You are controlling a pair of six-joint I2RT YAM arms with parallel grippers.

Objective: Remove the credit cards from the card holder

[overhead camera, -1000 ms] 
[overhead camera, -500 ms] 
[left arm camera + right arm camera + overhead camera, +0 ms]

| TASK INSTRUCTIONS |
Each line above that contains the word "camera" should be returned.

| RESULT OF THIS EXERCISE |
[overhead camera, -1000 ms] 
[overhead camera, -500 ms] 
[left arm camera + right arm camera + overhead camera, +0 ms]

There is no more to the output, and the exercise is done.